> **HOW TO COMPLETE THIS TASK**: Quote all of the data that follows exactly as written, skipping the images.
#####
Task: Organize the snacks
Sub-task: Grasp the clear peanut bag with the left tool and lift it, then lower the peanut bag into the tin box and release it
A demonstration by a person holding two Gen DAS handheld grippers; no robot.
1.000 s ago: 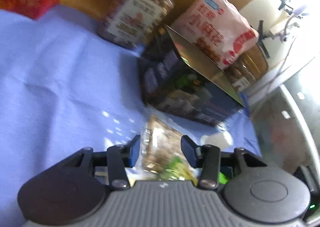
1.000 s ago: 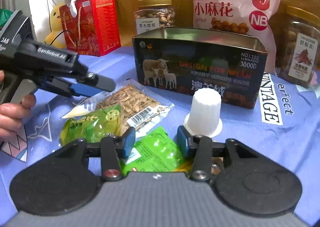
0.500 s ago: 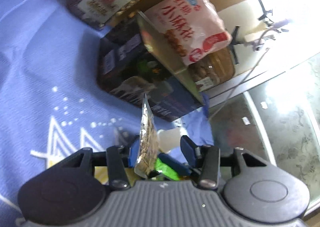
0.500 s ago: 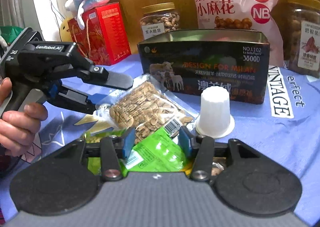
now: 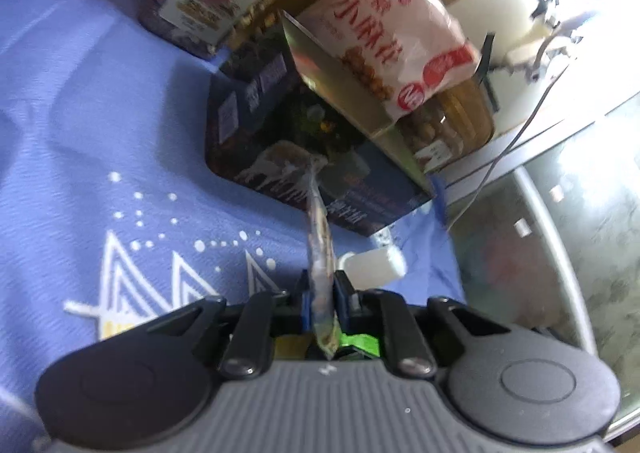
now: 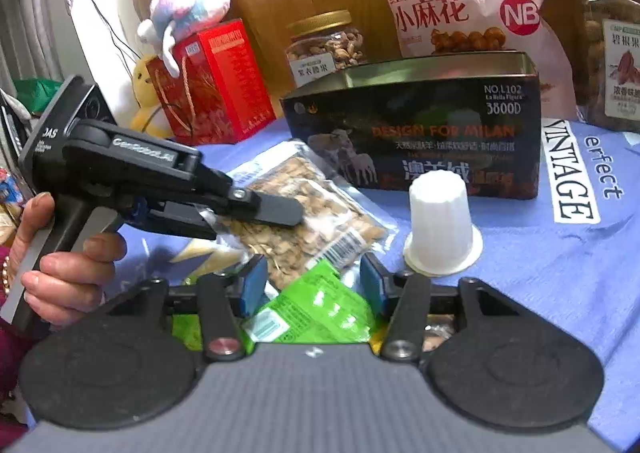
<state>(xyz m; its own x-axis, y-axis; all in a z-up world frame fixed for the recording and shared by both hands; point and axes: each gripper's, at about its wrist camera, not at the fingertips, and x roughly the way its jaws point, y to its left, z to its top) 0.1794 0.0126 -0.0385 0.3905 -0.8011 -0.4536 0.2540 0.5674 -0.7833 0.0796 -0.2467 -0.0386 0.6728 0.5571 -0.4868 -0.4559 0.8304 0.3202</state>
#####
> **ANSWER FOR THIS EXERCISE**:
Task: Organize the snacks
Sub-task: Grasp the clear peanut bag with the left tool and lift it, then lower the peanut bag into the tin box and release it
A demonstration by a person holding two Gen DAS handheld grippers; no robot.
1.000 s ago: 
1.000 s ago: 
0.500 s ago: 
0.500 s ago: 
now: 
now: 
<state>(xyz m; its own x-axis, y-axis; all in a z-up world frame fixed for the recording and shared by both hands; point and axes: each gripper's, at about its wrist camera, not at the fingertips, and x roughly the way its jaws point, y to its left, z to its top) 0.1794 0.0126 -0.0385 0.3905 -0.8011 -0.4536 0.2540 0.5674 -0.7833 0.0796 -0.2467 -0.0386 0.6728 0.5571 -0.4868 -0.4559 0.8304 0.3202</state>

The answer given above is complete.